W opublikowanym na platformie X wpisie, były minister sprawiedliwości Zbigniew Ziobro przypuścił gwałtowny atak na obecną koalicję rządzącą oraz unijną politykę klimatyczną.
Polityk Suwerennej Polski oskarżył Donalda Tuska i Ewę Kopacz o wieloletnie wprowadzanie opinii publicznej w błąd w kwestii kosztów systemu ETS,
nazywając mechanizm handlu emisjami „unijnym szwindlem”, za który bezpośrednią cenę płacą polscy obywatele w swoich rachunkach.

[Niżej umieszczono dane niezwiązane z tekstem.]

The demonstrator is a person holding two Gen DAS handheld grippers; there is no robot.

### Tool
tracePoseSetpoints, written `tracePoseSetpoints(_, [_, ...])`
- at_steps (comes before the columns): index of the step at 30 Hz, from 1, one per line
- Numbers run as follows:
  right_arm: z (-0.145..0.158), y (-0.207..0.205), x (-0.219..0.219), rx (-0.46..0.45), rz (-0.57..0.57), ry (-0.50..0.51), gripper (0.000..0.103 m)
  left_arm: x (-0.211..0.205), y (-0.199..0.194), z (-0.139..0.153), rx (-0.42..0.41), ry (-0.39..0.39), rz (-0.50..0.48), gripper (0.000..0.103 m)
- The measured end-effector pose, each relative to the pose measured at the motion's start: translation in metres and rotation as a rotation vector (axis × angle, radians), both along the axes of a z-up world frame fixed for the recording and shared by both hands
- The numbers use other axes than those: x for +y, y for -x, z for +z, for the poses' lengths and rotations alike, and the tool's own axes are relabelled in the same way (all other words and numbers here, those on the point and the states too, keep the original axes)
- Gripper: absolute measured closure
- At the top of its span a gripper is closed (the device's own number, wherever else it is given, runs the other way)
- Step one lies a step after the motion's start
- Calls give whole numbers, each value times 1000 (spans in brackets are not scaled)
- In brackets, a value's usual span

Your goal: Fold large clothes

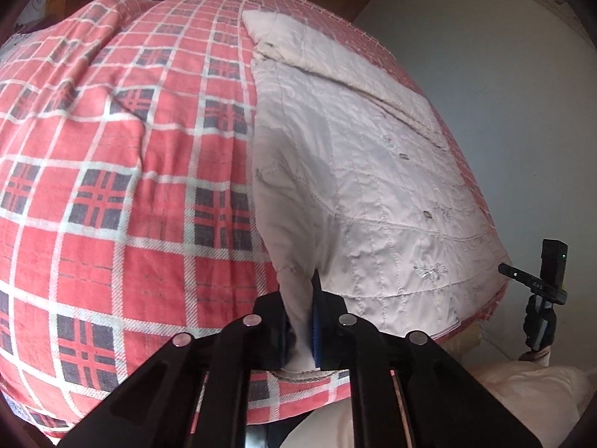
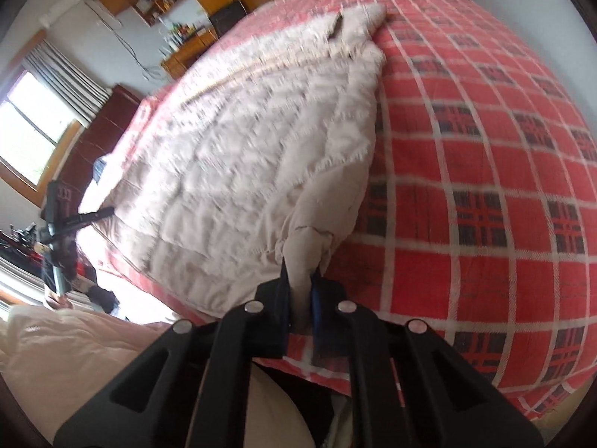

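Note:
A pale pink quilted garment [image 1: 373, 186] lies spread flat on a bed with a red plaid sheet [image 1: 112, 186]. My left gripper [image 1: 298, 298] is shut on a pinched fold at the garment's near left edge. In the right wrist view the same garment [image 2: 242, 156] looks blurred. There, my right gripper [image 2: 300, 280] is shut on its near right corner, which is lifted into a peak. The other gripper [image 1: 541, 291] shows at the right edge of the left wrist view, held by a gloved hand. In the right wrist view the left one [image 2: 59, 224] shows at the left.
The plaid sheet [image 2: 485, 186] stretches wide to the right of the garment. A white wall [image 1: 503, 74] lies beyond the bed. A window [image 2: 30, 130], a dark headboard [image 2: 104, 127] and wooden cabinets [image 2: 186, 52] stand at the far side. A person's pale clothing [image 2: 74, 354] is close below.

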State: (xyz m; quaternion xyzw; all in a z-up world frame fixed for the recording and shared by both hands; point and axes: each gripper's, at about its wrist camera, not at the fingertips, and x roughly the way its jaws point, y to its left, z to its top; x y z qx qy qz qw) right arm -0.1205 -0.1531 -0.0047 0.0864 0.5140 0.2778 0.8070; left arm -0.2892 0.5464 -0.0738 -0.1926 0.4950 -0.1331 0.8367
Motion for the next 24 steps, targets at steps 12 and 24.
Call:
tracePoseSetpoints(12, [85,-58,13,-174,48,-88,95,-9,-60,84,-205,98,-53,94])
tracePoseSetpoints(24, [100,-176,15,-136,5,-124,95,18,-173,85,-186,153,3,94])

Zarzuty o kłamstwa sprzed dekady
Skandal z kredytami węglowymi w Chinach
Gospodarcze uderzenie w polskie rodziny
Fala komentarzy i polityczne kontrargumenty
Zarzuty o kłamstwa sprzed dekady
Głównym ostrzem krytyki Ziobro uderzył w byłą premier Ewę Kopacz, wytykając jej deklaracje sprzed 10 lat. Według lidera Suwerennej Polski, ówczesne zapewnienia, że system ETS nie wpłynie na ceny energii, okazały się nieprawdą, gdyż koszty te wzrosły drastycznie – nawet trzykrotnie. Ziobro ostrzega również przed nadchodzącym systemem ETS2, który ma objąć budownictwo i transport, twierdząc, że obecny premier Donald Tusk jedynie pozoruje walkę o jego zablokowanie, podczas gdy w rzeczywistości polskie rodziny muszą przygotować się na kolejne podwyżki cen gazu i paliw.

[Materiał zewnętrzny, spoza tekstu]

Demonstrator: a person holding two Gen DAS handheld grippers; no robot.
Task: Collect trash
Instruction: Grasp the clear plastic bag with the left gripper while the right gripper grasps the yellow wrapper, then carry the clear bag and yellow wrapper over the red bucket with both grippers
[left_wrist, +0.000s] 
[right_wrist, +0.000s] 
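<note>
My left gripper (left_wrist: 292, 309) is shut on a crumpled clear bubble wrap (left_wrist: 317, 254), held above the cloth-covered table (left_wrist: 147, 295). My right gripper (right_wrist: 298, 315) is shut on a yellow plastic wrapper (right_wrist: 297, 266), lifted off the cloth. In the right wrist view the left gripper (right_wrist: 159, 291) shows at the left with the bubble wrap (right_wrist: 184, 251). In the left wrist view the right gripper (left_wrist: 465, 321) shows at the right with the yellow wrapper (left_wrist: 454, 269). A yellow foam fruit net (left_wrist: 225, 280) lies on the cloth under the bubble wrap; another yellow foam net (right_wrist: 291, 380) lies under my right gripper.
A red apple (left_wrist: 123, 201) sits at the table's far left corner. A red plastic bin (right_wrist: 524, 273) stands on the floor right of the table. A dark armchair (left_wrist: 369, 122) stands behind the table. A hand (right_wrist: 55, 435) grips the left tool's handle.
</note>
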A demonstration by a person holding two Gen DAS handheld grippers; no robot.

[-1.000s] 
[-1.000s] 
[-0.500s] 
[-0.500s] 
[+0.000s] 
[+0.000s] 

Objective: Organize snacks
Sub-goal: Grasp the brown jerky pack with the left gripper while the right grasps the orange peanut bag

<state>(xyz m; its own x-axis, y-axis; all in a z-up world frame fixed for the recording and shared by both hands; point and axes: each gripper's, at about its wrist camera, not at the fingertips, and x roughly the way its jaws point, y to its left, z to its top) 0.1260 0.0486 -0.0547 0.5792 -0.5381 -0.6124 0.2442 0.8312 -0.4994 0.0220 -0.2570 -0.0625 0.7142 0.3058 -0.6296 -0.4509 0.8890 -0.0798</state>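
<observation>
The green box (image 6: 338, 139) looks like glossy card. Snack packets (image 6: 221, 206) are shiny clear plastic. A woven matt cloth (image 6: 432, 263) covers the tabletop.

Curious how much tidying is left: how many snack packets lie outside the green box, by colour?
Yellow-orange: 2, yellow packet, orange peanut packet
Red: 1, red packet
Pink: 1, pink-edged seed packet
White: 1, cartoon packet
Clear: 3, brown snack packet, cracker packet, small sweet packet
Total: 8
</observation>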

Skandal z kredytami węglowymi w Chinach
Jako bezpośredni argument potwierdzający tezę o „klimatycznym szwindlu”, Zbigniew Ziobro przywołał głośne śledztwo Deutsche Welle i ZDF dotyczące oszustw w Chinach. Sprawa dotyczy fałszywych projektów klimatycznych, które pozwoliły chińskim firmom wyłudzić certyfikaty o wartości blisko miliarda euro. Według polityka, fakt, że niemieckie władze zatwierdzały te fikcyjne działania, dowodzi głębokiej patologii systemu, w którym polskie przedsiębiorstwa i obywatele są obciążani realnymi kosztami, podczas gdy za granicą dochodzi do gigantycznych nadużyć.